Increase in Oak Harbor bar violence sparks concern
By JESSIE STENSLAND
Whidbey News Times Assistant editor
December 19, 2012 · Updated 12:25 PM
Oak Harbor officials are concerned about a series of violence incidents — including a fatality — associated with bars in Oak Harbor over the last few months, but are finding solutions elusive.
In four incidents, alcohol-fueled attacks allegedly lead to someone getting seriously injured after being punched in the head and falling to the ground.
“We are very concerned,” said Oak Harbor Mayor Scott Dudley. “I don’t know what we can do to rectify it, but it’s on our radar screen.”

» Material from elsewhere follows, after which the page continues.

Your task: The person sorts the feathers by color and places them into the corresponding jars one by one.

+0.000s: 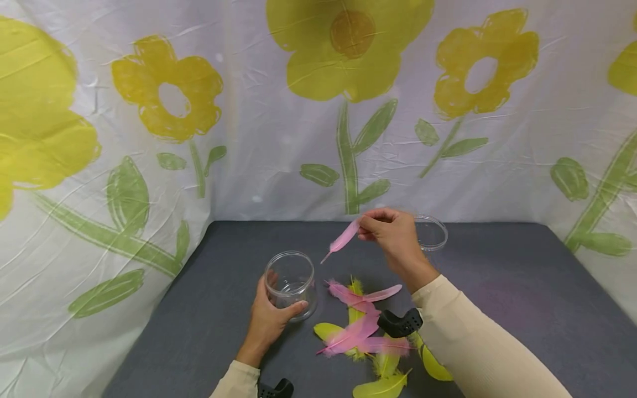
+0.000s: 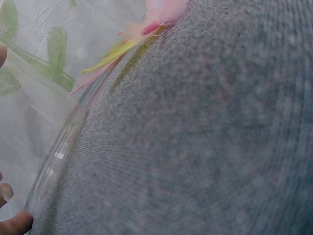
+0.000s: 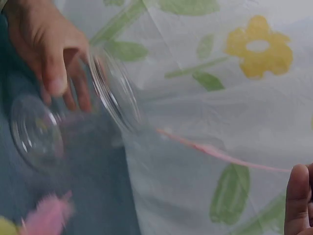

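My left hand (image 1: 271, 318) grips a clear plastic jar (image 1: 291, 284) that stands upright and open on the grey table (image 1: 497, 298). My right hand (image 1: 390, 235) is raised above the table and pinches a pink feather (image 1: 342, 240) by its upper end; the quill tip points down-left toward the jar's mouth. In the right wrist view the jar (image 3: 73, 117) and the left hand (image 3: 49, 49) show at the left, and the feather's thin quill (image 3: 220, 154) runs across to my fingertip (image 3: 298, 196). The left wrist view shows the jar's rim (image 2: 56, 156) and my fingertips (image 2: 14, 223).
A heap of pink and yellow feathers (image 1: 363, 331) lies on the table right of the jar, also seen as feathers (image 2: 142, 34) in the left wrist view. A clear lid (image 1: 430, 232) rests behind my right hand. A white cloth with yellow flowers (image 1: 348, 50) backs the table.
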The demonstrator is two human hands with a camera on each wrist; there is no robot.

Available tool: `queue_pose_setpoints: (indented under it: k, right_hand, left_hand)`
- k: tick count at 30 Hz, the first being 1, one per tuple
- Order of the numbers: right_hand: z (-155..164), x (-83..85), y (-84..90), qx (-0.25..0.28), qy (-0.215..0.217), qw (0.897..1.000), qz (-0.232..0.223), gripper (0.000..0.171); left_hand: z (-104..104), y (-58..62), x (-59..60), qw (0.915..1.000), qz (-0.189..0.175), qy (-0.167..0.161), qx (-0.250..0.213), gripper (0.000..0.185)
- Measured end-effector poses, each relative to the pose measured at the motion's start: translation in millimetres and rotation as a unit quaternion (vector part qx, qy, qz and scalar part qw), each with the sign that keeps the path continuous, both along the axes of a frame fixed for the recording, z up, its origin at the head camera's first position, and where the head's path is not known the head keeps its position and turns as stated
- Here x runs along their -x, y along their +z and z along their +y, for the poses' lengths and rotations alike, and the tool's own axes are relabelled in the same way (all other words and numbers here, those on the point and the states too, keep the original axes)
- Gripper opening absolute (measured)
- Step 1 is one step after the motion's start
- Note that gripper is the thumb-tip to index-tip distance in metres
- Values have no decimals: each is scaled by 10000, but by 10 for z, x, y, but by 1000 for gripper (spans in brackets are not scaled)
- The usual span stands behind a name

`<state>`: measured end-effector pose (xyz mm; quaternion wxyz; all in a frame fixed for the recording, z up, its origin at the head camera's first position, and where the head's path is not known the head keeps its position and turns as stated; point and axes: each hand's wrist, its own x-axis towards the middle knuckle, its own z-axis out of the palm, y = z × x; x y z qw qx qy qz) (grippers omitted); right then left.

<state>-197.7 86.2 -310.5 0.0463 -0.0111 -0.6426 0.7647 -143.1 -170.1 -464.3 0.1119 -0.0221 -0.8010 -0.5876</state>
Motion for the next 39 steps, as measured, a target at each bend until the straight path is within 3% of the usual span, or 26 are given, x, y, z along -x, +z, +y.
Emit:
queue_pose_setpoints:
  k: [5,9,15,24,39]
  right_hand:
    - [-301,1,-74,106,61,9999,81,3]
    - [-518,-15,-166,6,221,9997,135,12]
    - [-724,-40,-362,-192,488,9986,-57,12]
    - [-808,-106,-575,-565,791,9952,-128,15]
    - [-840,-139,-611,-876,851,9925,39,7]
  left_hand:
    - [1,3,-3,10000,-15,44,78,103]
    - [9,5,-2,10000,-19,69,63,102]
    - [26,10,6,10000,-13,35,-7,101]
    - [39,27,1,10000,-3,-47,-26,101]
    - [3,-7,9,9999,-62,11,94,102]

A memorial was held last week for 23-year-old Oak Harbor resident Christopher Cooper. He was found unconscious in a parking on Pioneer Way Nov. 17 after being punched at least once, according to the Island County Prosecutor’s Office. He passed away Nov. 29.
Cooper had been at the Element nightclub earlier that night and was allegedly in an altercation there.
Oak Harbor resident Tyson Boon was punched outside of Mi Pueblo in downtown Oak Harbor in September. The assault left Boon unconscious with a fractured skull and a brain hemorrhage that he’s still recovering from.
On Nov. 29, 31-year-old Zigmund Berg was attacked outside of Applebee’s on Highway 20. Oak Harbor resident Odie J. Cook, 30, allegedly punched Berg in the head several times, causing him to fall to the ground and lose consciousness.
Prosecutors charged Cook in Island County Superior Court with second-degree assault.
Then on Dec. 5, police were called to the Football Bat Sports Bar and Grill in Oak Harbor. Matthew Davison, a 23-year-old Oak Harbor man, allegedly punched a fellow patron, 28-year-old Jerry Zimmerman of Oregon. The blow knocked Zimmerman unconscious and broke his jaw, according to the prosecutor’s office.
Island County Prosecutor Greg Banks said he was so alarmed at the number of assaults that he proposed in an email to city officials that a task force be created to deal with “the rising problem of ethanol-fueled brawls.”
“Several recent incidents that focused our attention on what appears to be a volatile combination of over-serving and aggressive patrons at some of Oak Harbor’s drinking establishments,” he wrote. “Too often the outcome of this mix is unnecessary violence and horrible injuries.”
Oak Harbor Police Chief Ed Green said his officers are focusing on the problem of alcohol-fueled violence, but there are no silver bullets. He said the officers are working with the Liquor Control Board to ensure there’s no over-service, service to minors or other violations going on at the bars. He said he’s advocating that officers patrol of foot or on bicycle in the downtown business area.
In addition, Green said he's moving the office toward more community-oriented policing. He wants to encourage the formation of neighborhood watch groups and plans to create a pro-active officer position that will target such problems as bar-related violence.
"I need (people) to feel comfortable going out in the community, whether it's 2 in the afternoon or 2 in the morning," he said.
Green said he doesn't know what's behind the recent spike in alcohol-fueled violence. He said his detectives heard rumors of a local fight club that encourages men to pick bar fights, but they have no evidence that it's real.
Green said the number of DUI arrests have declined this year, which would seem to point to more responsible drinking.
Green said city officials are considering the possibility of a task force, but nothing has been decided.
Mike Kummerfeldt, the owner of the Element night club, said the frequency of fights inside the club have declined after he hired extra security staff and installed surveillance equipment.
"We're doing a better job of stopping problems before it escalates," he said.
Of course, the bouncers can't stop all fights, especially when they happen outside.
"I don't know why it's happening," he said of series of assaults. "I just hope it's a coincidence and not part of a pattern."